We took a look at what worked well — and didn't work so well — for us at previous jobs, how other companies were tackling this problem, and considered our unique needs as a very early stage company.

Defining our goals

When we began developing our execution rhythms at Plus, we started by clarifying our priorities and constraints.

We wanted our team to focus on getting work done, rather than getting bogged down by unnecessary overhead. We wanted to introduce the minimum amount of process to create a shared understanding of what's being worked on and how we're tracking toward milestones and goals.

As an early stage startup, we work on lots of exploratory and ambiguous projects (like research, prototyping, experimentation) which have different project management needs. Our bias toward experimentation and iteration also means we can't plan in great detail more than a month or two at a time. So we also needed a process with flexibility to accommodate that ambiguity and uncertainty.

On the other hand, our very small team size means that communication and coordination costs are low. We don't have non-product teams yet, so there aren't separate marketing, sales, and customer success rhythms that we have to stay in sync with. This meant we could keep our processes lightweight, without multiple, cascading levels of planning and project management.

Our development cycle

We use a project management tool called Linear, which is organized around a "cycle," similar to an agile sprint but not tied to a specific release.

We run two-week cycles, which most of our team were used to and felt like the right cadence for us. We wanted to balance making continuous progress in smaller iterations (shorter cycles) against minimizing overhead and having enough time to do deep work (longer cycles). Our cycles start mid week and run from Thursdays to Wednesdays, because we want to avoid Monday and Friday holidays and minimize Friday evening meetings for our European teammates.

Engineers write their own issues, break down larger projects into incremental tasks, and are responsible for assigning their own estimates. We're not dogmatic about how issues are written, as long as they provide clarity about what's being worked on to both the person doing the work and everyone else on the team who needs context. This work happens asynchronously, outside of the full-team cycle meetings, which are limited to two hours across the entire two-week cycle.

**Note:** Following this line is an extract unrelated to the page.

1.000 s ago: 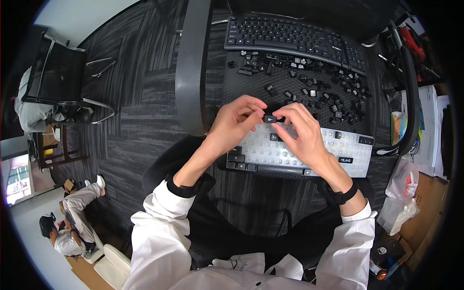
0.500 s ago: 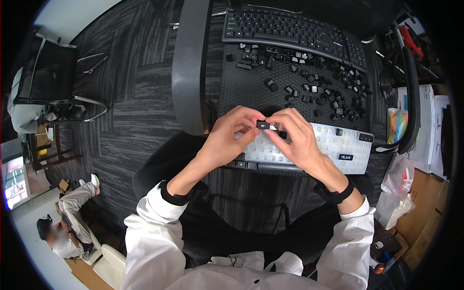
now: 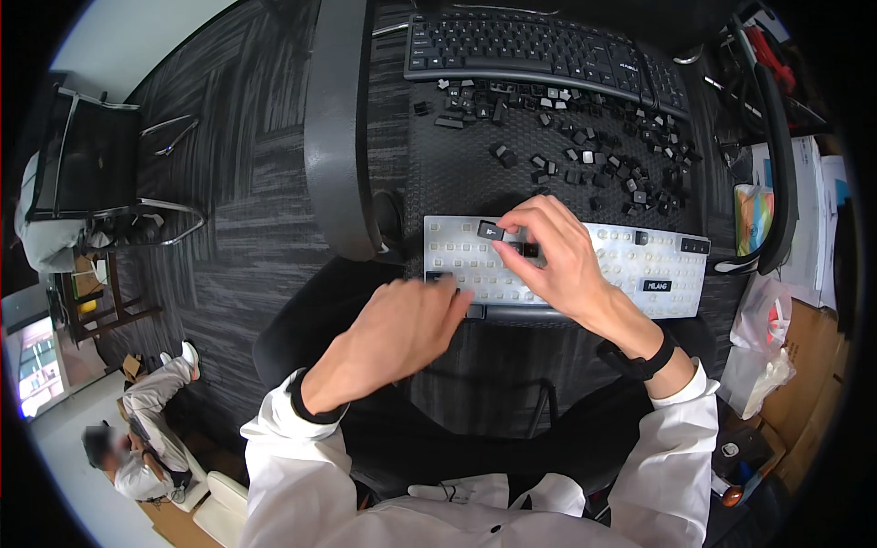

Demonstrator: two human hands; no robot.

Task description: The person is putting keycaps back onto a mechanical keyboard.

We create a high level product roadmap every quarter, but we reprioritize often throughout the quarter. At the beginning of every cycle, we review every person's goals for what they will accomplish during that cycle. We summarize this in a Notion document, rather than reviewing individual tasks in Linear, which helps us focus on the bigger streams of work across cycles. Then we jump into Linear to make sure work is accurately reflected and to triage and assign bugs and smaller tasks. We try not to get bogged down by specific scoping or implementation discussions, and instead table those for project-specific meetings (usually a weekly check-in with 3-4 people.)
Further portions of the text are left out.